In keeping with the goal of ASU’s use-inspired research approach, CES will not only identify root causes of environmental and ecological health impacts but also will fulfill its core mission by developing solutions to mitigate identified threats.

The center has two Department of Defense-sponsored projects as well as technologies such as the microcosm array platform technology to detect environmental contaminants and assess the efficacy of customized engineering interventions.
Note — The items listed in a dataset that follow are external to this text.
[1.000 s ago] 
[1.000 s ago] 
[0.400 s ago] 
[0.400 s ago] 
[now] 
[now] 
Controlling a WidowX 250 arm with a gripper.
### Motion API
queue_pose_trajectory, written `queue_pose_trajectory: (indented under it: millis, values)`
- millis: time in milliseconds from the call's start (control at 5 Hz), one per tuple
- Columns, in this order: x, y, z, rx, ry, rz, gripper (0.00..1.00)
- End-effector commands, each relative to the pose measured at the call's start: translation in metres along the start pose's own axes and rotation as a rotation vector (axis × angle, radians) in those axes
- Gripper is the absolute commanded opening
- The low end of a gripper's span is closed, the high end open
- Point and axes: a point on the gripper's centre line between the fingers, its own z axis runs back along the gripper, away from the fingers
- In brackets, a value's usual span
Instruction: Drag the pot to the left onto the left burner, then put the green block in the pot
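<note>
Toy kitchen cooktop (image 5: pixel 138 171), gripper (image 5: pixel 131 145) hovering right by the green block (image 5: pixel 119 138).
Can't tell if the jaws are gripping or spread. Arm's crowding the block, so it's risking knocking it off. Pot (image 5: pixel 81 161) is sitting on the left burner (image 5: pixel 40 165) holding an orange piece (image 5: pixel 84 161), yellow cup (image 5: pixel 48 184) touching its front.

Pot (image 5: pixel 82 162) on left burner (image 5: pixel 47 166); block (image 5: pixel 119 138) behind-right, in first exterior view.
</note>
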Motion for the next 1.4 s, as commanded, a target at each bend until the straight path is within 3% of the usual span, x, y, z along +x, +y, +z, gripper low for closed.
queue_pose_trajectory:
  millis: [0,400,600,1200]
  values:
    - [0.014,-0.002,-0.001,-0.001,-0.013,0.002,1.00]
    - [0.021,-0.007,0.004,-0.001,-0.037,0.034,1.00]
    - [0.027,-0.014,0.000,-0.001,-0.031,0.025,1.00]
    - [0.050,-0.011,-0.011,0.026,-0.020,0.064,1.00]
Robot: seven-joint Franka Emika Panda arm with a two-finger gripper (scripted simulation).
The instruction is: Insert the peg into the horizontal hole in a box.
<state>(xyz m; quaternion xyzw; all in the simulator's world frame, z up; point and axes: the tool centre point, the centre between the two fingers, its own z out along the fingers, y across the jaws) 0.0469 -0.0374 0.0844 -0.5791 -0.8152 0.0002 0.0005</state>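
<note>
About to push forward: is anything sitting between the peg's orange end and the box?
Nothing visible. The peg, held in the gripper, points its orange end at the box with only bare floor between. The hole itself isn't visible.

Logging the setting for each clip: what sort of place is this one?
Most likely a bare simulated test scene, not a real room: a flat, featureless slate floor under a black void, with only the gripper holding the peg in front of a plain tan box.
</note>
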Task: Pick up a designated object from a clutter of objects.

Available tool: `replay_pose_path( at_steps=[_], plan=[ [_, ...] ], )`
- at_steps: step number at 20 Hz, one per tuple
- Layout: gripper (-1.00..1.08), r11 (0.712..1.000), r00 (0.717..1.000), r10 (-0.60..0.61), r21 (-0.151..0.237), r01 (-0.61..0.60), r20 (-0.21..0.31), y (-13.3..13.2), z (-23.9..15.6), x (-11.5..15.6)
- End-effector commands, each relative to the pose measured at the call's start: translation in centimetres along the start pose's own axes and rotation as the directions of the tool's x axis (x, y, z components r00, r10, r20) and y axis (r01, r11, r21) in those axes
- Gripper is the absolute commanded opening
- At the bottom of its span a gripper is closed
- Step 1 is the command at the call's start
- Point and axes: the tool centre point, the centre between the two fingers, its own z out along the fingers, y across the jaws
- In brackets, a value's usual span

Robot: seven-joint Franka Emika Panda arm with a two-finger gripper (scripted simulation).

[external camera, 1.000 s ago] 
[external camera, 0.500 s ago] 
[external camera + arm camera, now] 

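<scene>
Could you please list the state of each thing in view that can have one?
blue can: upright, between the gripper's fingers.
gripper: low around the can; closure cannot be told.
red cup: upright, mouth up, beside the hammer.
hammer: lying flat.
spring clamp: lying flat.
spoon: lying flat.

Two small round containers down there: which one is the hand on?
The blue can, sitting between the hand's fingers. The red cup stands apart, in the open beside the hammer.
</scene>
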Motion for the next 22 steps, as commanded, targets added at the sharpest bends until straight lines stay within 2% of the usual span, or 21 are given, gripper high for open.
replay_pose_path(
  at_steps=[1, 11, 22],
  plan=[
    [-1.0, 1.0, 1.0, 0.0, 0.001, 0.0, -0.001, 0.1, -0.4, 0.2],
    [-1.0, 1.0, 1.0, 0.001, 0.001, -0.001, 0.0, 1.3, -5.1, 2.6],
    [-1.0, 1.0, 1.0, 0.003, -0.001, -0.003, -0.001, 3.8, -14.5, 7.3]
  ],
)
In addition, through the Biodesign Institute’s Creation Space, Halden has fostered a spinout company, called In Situ Well (ISW) Technologies, that focuses on remediation for contaminated water resources and aquifers.

More than 30 undergraduate and graduate students, research technicians, postdoctoral researchers and administrative staff have been recruited to CES. In addition to Halden, a public health engineer and center director, CES faculty include Matthew Scotch, a biomedical informatician focusing on zoonotic diseases, GIS applications, and epidemiology; Cody Youngbull, a physicist specializing in water sensors and detection technologies; and Benny Pycke, an environmental scientist concentrating on exposure assessment, biological cleanup, and control strategies for microbial drug resistance.

To maximize the collaborative environmental research opportunities, the center occupies 5,600 square feet of laboratory and office space in the new ISTB-4 building, which opened on Sept. 19, 2012. The CES research space contains a high-end mass spectrometry and proteomics facility for detection in the environment and in people, of naturally occurring and anthropogenic chemical and biological agents, whether these are released accidently or intentionally in an act of terrorism.

To maximize synergies, CES is co-located in ISTB-4 with other SDSI facilities and faculty of the Fulton Schools of Engineering, including sustainability and water research experts Morteza Abbaszadagen, Peter Fox, Paul Westerhoff, Tom Seeger and Fulton Schools of Engineering dean Paul Johnson.

“Many of the linkages between the environment and disease begin with the critical issue of water quality, where over a billion people lack access to clean water, and we have assembled at the Fulton Schools a critical mass of the leading water research experts in the country,” said Johnson.

The center has strategic partnerships with the Johns Hopkins University (JHU) School of Public Health, where Halden holds an adjunct faculty appointment in the Department of Environmental Health Sciences; the JHU Center for a Livable Future, where he serves as a scientific advisor; the JHU Center for Alternatives to Animal Testing; the George Washington University School of Public Health & Health Services; as well as various industrial partners.

“Our goal is to work hand-in-hand with citizens and public, private, commercial as well as governmental stakeholders to accelerate the discovery, optimization and implementation of environmental stress control strategies that are founded in environmental engineering and biomedicine,” said Halden. “Ultimately, the prescription for a healthy planet and sustainable human wellbeing is to work collaboratively in protecting ecological resources and minimizing vulnerability to environmental threats.”